*** Opening RECORDED INFORMATION ***

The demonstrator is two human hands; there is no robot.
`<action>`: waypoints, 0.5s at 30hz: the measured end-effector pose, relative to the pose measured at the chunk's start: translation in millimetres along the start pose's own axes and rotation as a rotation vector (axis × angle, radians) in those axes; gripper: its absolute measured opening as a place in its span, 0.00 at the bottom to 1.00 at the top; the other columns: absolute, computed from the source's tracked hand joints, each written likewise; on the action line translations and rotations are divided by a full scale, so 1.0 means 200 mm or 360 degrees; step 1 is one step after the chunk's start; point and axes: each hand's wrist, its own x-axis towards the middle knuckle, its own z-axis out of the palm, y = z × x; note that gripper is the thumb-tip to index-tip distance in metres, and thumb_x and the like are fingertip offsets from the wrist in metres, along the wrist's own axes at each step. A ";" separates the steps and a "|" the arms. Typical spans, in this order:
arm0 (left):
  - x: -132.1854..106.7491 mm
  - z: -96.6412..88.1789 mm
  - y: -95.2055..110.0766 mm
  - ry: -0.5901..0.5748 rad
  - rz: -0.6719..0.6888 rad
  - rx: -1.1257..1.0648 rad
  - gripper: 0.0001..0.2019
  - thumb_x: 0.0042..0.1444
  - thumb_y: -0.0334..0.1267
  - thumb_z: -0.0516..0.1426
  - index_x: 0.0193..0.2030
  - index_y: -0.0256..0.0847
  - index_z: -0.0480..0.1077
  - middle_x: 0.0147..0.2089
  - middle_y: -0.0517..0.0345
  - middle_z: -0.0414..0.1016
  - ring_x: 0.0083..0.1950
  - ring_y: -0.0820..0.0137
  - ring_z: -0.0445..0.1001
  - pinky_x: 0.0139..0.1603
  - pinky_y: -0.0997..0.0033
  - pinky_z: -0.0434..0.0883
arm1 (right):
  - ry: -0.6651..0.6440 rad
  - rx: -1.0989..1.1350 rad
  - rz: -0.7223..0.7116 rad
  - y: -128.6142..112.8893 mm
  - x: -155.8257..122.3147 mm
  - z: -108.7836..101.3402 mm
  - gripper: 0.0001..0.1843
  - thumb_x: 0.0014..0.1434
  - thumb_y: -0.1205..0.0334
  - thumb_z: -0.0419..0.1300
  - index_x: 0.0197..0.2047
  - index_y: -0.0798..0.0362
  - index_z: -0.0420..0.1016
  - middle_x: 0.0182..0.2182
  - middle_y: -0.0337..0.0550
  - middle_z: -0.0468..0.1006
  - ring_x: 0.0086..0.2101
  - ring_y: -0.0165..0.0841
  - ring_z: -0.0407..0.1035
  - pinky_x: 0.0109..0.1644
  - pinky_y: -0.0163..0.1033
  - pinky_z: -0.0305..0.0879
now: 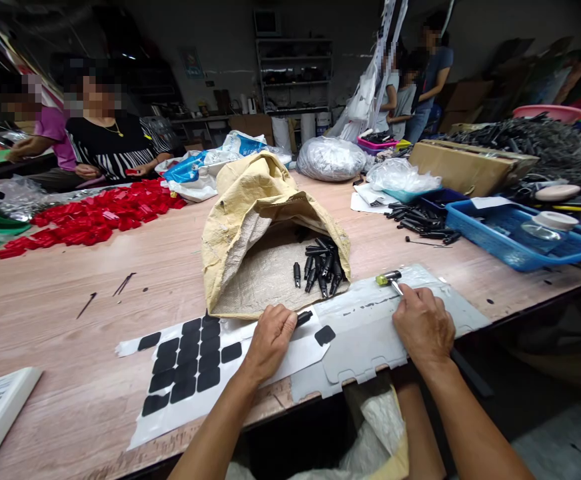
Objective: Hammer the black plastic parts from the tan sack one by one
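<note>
My left hand [270, 341] is closed around a small black cylindrical part [304, 319], whose end sticks out past the thumb. Beneath it lies a white sheet with black rounded-square stickers [184, 370]. My right hand [424, 325] grips the metal handle of a small hammer [388, 278] with a yellow and black head. The hammer head is over a grey plastic board [365, 330] at the table's front edge. A yellow woven sack [255, 227] lies with its mouth toward me, and several similar black parts [323, 267] rest in its opening.
Red pieces [105, 213] are heaped at the left, before a person in a striped top [115, 150]. A blue basket [515, 247] holding a jar stands at right. Another open sack [380, 433] hangs below the table edge. A white box [0, 413] sits front left.
</note>
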 end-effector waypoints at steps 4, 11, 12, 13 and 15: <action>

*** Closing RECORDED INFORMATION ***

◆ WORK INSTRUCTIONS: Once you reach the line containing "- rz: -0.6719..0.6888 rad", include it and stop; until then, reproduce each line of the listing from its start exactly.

◆ ANSWER:
The demonstrator is two human hands; there is no robot.
`<action>`: waypoints, 0.5s at 30hz: the measured end-effector pose, relative to the pose measured at the chunk's start: translation in millimetres along the start pose's own axes and rotation as a rotation vector (axis × angle, radians) in those axes; gripper: its absolute measured opening as a place in its span, 0.00 at the bottom to 1.00 at the top; the other columns: absolute, computed from the source's tracked hand joints, each written likewise; on the action line translations and rotations are divided by a full scale, so 1.0 means 200 mm or 360 degrees; step 1 is one step after the chunk's start; point and axes: each hand's wrist, its own x-axis towards the middle knuckle, its own z-axis out of the palm, y = z × x; note that gripper is the thumb-tip to index-tip distance in metres, and thumb_x and the like are fingertip offsets from the wrist in metres, along the wrist's own axes at each step. A ";" separates the steps and a "|" the arms. Typical spans, in this order:
arm0 (left):
  - x: -132.1854..106.7491 mm
  - z: -96.6412..88.1789 mm
  - y: -95.2055..110.0766 mm
  - ry: -0.5901..0.5748 rad
  - rz: -0.6719..0.6888 rad

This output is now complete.